Problem solving requires using both sides of the brain, switching rapidly between convergent to divergent thinking, Bronson and Merryman write. The solver considers known facts and strategies, then scans “remote memories that could be vaguely relevant,” searching for  “unseen patterns, alternative meanings, and high-level abstractions.”  The brain locks on to a possible answer — aha! — then evaluates whether it’s worth pursing.

(Yesterday, my husband, an electrical engineer who holds many patents, told me his advice to a friend who’s working for an inventor with a divergent idea. “Try to impress the investors with your competence so they’ll recommend you for a job when this fails.”)
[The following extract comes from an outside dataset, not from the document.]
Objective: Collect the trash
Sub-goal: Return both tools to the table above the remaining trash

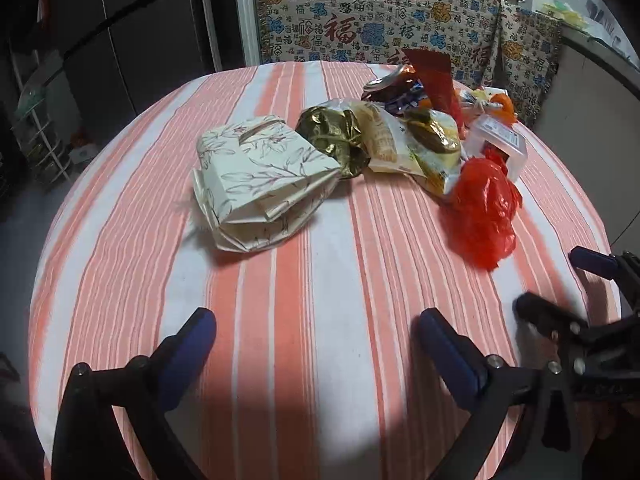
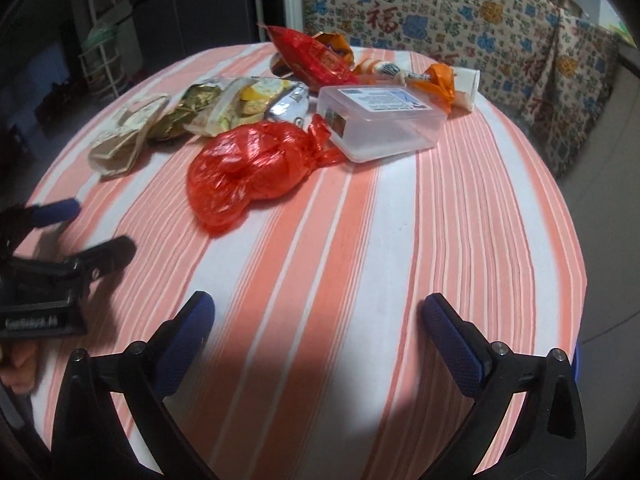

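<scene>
Trash lies in a heap at the far side of a table with a pink-and-white striped cloth. It holds a crumpled floral paper bag, a gold foil wrapper, snack packets, a knotted red plastic bag, a clear plastic box and a red packet. My left gripper stands open over bare cloth near the front edge, with nothing between its fingers. My right gripper is open too, short of the red plastic bag. Each gripper shows in the other's view, the right and the left.
A sofa or chair under a patterned throw stands behind the table. Dark cabinets and a white wire rack are at the left. The table's right edge drops to a grey floor. A person's fingers show behind the left gripper.
</scene>
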Motion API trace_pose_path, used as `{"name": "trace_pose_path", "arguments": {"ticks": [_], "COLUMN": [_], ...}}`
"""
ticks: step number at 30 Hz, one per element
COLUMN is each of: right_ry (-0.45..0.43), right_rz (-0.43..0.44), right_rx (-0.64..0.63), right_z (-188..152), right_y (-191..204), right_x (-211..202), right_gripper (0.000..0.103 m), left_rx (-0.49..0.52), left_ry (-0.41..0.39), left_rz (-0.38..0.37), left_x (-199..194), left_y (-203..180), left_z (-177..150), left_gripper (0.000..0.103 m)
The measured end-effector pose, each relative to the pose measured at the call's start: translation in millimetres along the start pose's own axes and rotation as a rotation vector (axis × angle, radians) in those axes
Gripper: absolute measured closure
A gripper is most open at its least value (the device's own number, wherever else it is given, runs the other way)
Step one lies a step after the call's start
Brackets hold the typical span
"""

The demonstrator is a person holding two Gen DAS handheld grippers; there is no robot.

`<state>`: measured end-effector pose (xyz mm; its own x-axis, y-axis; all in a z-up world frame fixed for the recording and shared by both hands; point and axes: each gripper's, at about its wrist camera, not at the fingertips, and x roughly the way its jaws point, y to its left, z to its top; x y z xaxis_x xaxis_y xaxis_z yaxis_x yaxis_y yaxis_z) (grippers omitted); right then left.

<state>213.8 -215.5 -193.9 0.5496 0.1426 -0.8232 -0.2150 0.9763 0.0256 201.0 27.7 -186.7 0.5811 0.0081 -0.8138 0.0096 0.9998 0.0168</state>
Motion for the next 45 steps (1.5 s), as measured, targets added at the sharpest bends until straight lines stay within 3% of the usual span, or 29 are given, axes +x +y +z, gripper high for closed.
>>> {"name": "trace_pose_path", "arguments": {"ticks": [14, 45], "right_ry": [-0.03, -0.033], "right_rz": [-0.048, -0.04], "right_rx": [0.051, 0.048], "right_z": [65, 64], "right_y": [-6, -8], "right_x": [41, 40], "right_gripper": [0.0, 0.0], "left_rx": [-0.019, -0.025], "left_ry": [-0.013, -0.015], "left_rz": [0.01, 0.014], "left_x": [5, 5], "left_y": [2, 2], "left_z": [6, 6], "left_gripper": [0.0, 0.0]}}
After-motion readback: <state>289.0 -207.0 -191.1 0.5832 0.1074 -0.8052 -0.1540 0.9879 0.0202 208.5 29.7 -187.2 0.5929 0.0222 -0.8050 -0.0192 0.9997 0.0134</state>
Creativity training helps students learn to solve problems, say researchers at the University of Oklahoma, the University of Georgia, and Taiwan’s National Chengchi University.

The National Inventors Hall of Fame School, a new public middle school in Akron that admits students by lottery, teaches problem solving as part of its STEM mission. Fifth graders were given four weeks to design proposals for reducing noise in the library, which has windows looking out on a public space.

Working in small teams, the fifth graders first engaged in what creativity theorist Donald Treffinger describes as fact-finding. How does sound travel through materials? What materials reduce noise the most? Then, problem-finding — anticipating all potential pitfalls so their designs are more likely to work. Next, idea-finding: generate as many ideas as possible. Drapes, plants, or large kites hung from the ceiling would all baffle sound. Or, instead of reducing the sound, maybe mask it by playing the sound of a gentle waterfall? A proposal for double-paned glass evolved into an idea to fill the space between panes with water. Next, solution-finding: which ideas were the most effective, cheapest, and aesthetically pleasing? Fiberglass absorbed sound the best but wouldn’t be safe. Would an aquarium with fish be easier than water-filled panes?

Then teams developed a plan of action. They built scale models and chose fabric samples. They realized they’d need to persuade a janitor to care for the plants and fish during vacation. Teams persuaded others to support them — sometimes so well, teams decided to combine projects. Finally, they presented designs to teachers, parents, and Jim West, inventor of the electric microphone.

Teachers had designed the project to meet Ohio’s curriculum standards. That was reflected in the school’s first-year test scores, which placed it third among Akron schools.

Sixth-grader Brandon Smith’s Hamster Cleaner 3000 made the finals of a local TV stations’ Coolest Creations contest, after competing at the Invention Convention at the Cleveland Great Lakes Science Center.

Learning to speak data

Statistics is the new grammar, writes Clive Thompson in the May issue of Wired. The statistically illiterate can’t understand public policy debates, which increasingly come down to what the data mean. Is the economy improving? Do childhood vaccines increase the risk of autism? Is global warming for real?  Is the latest political poll reliable?

Statistics should now be a core part of general education. You shouldn’t finish high school without understanding it reasonably well — as well, say, as you can compose an essay.

Schools teach probability — red, blue and yellow marbles in a bag — and “a bit of basic data analysis,” responds Mr. D of I Want to Teach Forever. But math teachers often gloss over “problem solving, finding reasonable answers and determining what data is needed to solve a problem.”

Aside from problem solving skills, we don’t spend enough time on proportional thinking (everything from using percents to measurement and scale) and just plain number sense that everyone could use on a daily basis. What we’re left with is a nation of people who fear math, who run to a calculator for the most rudimentary problems.

Some people live the data-driven life, writes Gary Wolf in the New York Times Magazine.